What about Britain’s sudden turn to fascist isolation and its refusal to accommodate the refugee crisis of the end times? If the Nazis proved anything, it’s that no government is incapable of abruptly becoming unimaginably horrifying. There are no limits to the political plausibility of what a reign of terror will do. However, we are also asked to buy the notion that the far right is so preoccupied with stuffing illegal immigrants into cages that the survival of the species is nothing to them, and a refugee baby is no baby at all. Then again, when the palace guards have traded in their bushy hats for the pointy hoods of the KKK, this isn’t so far-fetched. Autocracies are not known for making plans for long-term sustainability.
I haven’t read the P.D. James book on which the film is based, The Children of Men, but I’m quite interested in what it has to say on the subject. Obviously, Cuaron’s film is equally informed by what I would begrudgingly call post-9/11 politics, and overtly so; the novel, published in 1992, is not.
Since I only saw the film a few hours ago, I can’t guarantee that any opinion I harbour will still be true in the morning.

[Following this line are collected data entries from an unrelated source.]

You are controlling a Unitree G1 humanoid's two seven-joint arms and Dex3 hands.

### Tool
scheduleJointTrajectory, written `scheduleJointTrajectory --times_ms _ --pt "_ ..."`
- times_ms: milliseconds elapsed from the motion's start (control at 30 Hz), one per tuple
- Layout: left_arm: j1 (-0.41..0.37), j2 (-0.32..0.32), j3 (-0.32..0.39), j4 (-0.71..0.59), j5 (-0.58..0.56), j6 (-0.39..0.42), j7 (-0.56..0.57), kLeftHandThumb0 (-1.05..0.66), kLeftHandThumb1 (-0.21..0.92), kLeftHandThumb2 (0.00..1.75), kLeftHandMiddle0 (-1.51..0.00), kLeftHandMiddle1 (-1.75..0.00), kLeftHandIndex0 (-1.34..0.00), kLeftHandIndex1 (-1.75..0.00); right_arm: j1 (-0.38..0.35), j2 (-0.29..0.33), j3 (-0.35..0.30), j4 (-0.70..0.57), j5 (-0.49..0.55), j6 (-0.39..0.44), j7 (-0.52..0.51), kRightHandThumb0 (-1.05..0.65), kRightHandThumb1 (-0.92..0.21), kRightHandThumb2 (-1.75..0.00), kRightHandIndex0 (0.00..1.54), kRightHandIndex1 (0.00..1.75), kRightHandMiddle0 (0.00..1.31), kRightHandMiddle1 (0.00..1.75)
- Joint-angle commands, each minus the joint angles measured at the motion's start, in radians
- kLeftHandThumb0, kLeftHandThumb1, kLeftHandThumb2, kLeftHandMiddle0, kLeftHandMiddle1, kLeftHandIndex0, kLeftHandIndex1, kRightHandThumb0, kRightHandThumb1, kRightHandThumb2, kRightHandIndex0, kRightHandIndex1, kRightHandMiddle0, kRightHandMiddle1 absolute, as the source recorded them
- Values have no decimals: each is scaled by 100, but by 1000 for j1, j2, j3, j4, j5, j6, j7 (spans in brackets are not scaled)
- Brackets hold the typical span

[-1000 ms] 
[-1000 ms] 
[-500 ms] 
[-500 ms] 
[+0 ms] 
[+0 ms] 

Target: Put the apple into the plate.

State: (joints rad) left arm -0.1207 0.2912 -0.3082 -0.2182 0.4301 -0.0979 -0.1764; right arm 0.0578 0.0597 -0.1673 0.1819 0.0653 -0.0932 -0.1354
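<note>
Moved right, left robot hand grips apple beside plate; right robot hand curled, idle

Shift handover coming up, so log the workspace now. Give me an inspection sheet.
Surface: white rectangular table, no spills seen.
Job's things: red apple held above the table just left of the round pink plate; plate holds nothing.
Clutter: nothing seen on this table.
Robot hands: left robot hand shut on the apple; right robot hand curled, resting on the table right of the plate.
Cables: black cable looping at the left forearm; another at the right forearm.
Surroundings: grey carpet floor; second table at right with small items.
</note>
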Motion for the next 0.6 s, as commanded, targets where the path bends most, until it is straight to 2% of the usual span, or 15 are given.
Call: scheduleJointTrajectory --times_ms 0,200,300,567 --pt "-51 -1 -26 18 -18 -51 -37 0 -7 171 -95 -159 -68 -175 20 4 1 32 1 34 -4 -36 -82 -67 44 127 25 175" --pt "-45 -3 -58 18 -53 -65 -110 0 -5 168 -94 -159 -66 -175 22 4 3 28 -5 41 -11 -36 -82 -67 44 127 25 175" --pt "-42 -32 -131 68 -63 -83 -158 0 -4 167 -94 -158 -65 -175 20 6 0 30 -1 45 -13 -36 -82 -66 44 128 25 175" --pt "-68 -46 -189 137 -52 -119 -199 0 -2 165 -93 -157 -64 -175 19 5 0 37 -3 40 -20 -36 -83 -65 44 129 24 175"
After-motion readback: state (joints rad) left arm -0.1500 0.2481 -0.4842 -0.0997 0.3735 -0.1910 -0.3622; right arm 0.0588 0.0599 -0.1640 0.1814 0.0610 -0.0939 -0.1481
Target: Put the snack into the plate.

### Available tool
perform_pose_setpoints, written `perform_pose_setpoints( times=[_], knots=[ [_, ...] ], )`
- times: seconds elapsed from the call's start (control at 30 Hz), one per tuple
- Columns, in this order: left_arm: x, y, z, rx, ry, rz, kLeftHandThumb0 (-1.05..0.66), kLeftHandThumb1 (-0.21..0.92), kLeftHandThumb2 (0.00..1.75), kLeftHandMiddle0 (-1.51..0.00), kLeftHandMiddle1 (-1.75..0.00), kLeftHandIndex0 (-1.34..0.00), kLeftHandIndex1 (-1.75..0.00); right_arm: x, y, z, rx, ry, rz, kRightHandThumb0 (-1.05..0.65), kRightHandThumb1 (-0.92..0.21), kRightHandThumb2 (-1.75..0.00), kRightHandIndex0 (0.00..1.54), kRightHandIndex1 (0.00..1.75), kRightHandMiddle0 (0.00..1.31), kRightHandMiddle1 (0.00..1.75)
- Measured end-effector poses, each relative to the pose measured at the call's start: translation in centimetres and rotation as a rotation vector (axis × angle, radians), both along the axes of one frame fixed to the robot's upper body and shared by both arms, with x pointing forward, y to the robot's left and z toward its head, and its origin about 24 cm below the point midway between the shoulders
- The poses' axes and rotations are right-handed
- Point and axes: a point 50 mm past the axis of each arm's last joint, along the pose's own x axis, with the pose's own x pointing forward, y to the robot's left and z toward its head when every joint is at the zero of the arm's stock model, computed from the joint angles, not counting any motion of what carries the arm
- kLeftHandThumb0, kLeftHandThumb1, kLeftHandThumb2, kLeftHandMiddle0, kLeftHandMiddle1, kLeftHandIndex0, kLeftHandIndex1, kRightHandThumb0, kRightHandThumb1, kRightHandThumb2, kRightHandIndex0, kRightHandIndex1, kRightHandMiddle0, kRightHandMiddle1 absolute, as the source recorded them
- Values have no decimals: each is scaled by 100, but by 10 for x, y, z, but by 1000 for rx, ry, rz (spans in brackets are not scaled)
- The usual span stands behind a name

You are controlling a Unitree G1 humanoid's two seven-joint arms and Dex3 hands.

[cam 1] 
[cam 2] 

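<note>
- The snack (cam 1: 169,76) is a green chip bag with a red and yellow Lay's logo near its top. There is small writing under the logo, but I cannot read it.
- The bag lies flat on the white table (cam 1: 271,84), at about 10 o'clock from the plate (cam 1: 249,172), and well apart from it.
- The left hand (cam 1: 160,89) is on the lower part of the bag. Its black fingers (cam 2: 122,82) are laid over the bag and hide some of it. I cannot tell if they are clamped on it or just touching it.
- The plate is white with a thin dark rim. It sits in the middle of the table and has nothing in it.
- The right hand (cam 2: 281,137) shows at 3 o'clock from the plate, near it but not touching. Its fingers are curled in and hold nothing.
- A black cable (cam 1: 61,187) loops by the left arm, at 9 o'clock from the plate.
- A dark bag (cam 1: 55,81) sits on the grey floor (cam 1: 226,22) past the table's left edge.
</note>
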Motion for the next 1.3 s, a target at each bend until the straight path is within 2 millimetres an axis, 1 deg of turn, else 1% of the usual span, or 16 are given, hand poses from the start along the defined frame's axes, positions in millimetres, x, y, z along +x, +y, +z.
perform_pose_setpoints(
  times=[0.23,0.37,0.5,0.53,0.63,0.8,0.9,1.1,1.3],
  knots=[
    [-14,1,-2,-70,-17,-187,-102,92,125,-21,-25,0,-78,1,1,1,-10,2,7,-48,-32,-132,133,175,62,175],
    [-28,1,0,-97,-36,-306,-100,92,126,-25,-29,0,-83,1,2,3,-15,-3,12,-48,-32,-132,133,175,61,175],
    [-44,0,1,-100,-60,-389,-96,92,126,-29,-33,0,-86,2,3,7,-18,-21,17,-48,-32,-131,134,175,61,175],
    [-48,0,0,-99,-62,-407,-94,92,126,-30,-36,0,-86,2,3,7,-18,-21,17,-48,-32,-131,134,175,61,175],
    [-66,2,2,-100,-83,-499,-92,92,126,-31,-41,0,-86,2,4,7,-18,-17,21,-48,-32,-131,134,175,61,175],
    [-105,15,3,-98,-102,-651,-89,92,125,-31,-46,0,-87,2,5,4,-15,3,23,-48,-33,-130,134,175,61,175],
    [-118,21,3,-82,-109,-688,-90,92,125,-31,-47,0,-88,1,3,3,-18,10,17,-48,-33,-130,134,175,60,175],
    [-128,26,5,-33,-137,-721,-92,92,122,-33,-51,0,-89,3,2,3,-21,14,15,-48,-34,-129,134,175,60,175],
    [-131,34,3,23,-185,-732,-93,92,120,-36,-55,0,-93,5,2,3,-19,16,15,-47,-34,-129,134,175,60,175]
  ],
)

Naturally, I recommend it quite highly; it remains to be seen how much. The scope of imagination in the visual narrative outstrips that of the actual content, and I think this is primarily responsible for my ambivalence. Children of Men dismisses considerable avenues of exposition in favour of confining itself to the perspective of Clive Owen’s character, Theo; I at least appreciate that this is done consistently. Like Theo, we can very easily get too caught up in the frantic action – which is terrific, by the way – to concern ourselves with the details of how and why.
Does it all make sense? And if the movie does just enough to open up a universe of causal possibilities, but too little to explicitly commit to anything, does it matter?
You’ll recall that upstairs in my capsule gushing over The Fountain, I said it didn’t. With respect to Children of Men, I haven’t decided yet.